Below, we’ll take a closer look at how long it generally takes to rebound from some common sources of credit-score damage.
How Long Does It Take to Improve Your Credit After … ?
Some people need to improve their credit after relatively minor mistakes, such as missing a payment or maxing out their spending limit. Some are dealing with more serious issues, such as bankruptcy. And others have to bounce back from things they didn’t realize would damage their credit, such as applying for or closing a credit card account. Each group is dealing with a different timeframe, as you can see below.
Here’s how long it usually takes to improve a credit score:
|Action||Avg. Recovery Time||Credit Score Impact|
|Applying for Credit||3 months||Minor|
|Closing an Account||3 months||Minor|
|Maxing Out a Credit Card||3 months||Moderate|
|Missed Payment / Default||18 months||Significant|
Bear in mind these timeframes are far from guaranteed. It all depends on what else is on your credit report and how much positive information you add moving forward. A single misstep in an otherwise long and positive credit history will be far easier to bounce back from than numerous mistakes made at the beginning of your credit career.
Similarly, if your credit score is lower to begin with, you’ll obviously have less ground to cover to regain your original standing. That’s why someone with a 680 credit score may recover faster from the same mistake than an individual with a 780 score.

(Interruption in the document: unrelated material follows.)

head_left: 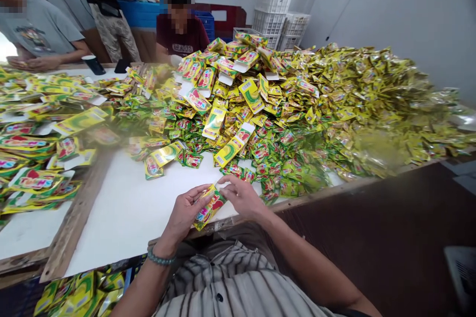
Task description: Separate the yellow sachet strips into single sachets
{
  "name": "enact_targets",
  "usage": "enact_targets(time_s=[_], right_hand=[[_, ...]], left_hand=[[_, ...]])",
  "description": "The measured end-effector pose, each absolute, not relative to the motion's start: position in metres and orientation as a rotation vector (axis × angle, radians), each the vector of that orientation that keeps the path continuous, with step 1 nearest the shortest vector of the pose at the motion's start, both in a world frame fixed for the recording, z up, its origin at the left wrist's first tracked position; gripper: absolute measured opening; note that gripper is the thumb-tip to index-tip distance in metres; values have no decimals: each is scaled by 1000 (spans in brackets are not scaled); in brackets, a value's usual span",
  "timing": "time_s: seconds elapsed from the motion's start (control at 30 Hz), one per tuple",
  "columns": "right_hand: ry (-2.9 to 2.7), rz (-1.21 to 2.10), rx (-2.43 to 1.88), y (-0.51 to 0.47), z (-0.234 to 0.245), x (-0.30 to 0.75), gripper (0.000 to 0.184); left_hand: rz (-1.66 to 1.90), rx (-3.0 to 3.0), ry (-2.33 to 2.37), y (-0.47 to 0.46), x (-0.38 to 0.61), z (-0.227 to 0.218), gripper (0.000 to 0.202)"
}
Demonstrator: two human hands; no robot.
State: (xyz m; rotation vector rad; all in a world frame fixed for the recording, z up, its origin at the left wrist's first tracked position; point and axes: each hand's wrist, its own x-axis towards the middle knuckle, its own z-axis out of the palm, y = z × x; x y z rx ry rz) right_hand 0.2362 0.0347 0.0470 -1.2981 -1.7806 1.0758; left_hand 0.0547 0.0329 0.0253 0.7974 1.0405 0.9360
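My left hand [185, 212] and my right hand [243, 198] meet at the near edge of the white table [126, 213]. Together they grip a yellow-green carton with red print [209, 206], tilted, one hand at each end. My left wrist wears a beaded bracelet [160, 258]. Just beyond my hands lie small green sachets [275, 158] and flat yellow cartons [232, 147], spilling from a big heap [260, 99].
A mound of yellow sachets [372, 94] covers the table's right side. Flattened cartons [33, 158] lie at left over a wooden strip [74, 218]. People stand across the table: a person in maroon [181, 32] and another in grey [37, 29]. White crates [277, 5] are stacked behind.
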Motion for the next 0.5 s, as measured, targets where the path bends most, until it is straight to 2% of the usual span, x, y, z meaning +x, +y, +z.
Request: enact_targets(time_s=[0.17, 0.37, 0.5], right_hand=[[-1768, 1164, -1257, 31, 55, 224, 33], [-1580, 1239, -1285, 41, 33, 202, 36], [-1717, 1097, -1189, 52, 30, 195, 43]], left_hand=[[912, 793, 1049, 40, 46, 29, 49], [744, 907, 1049, 32, 42, 34, 53], [514, 1185, 1153, 48, 18, 45, 55]])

Here’s how long it takes to improve credit, by starting score:
|Type of Negative Info||780 Credit Score||720 Credit Score||680 Credit Score|
|Late Mortgage Payment||3 to 7 years||3 years||9 months|
|Short Sale||7 years||7 years||3 years|
|Foreclosure||7 years||7 years||3 years|
|Bankruptcy||7 to 10 years||7 to 10 years||5 years|
If you want a more-personalized credit-improvement forecast, just sign up for a free WalletHub account and check out your Credit Analysis.
When to Improve Your Credit Score
You should always be working to improve your credit score. And that goes for pretty much everyone. Credit scores are always changing based on the latest information in our credit reports. Hardly anyone has the highest possible credit score. And a good credit score is the product of responsible habits over a long period of time.
The urgency of credit improvement, however, depends on your current standing and financial goals. Your overall personal-finance strategy should be geared toward building and maintaining an excellent credit rating over time. But it’s particularly important to get your financial house in order before any big event, such as buying a house or car, where your credit standing will be a deciding factor in terms of both approval and cost.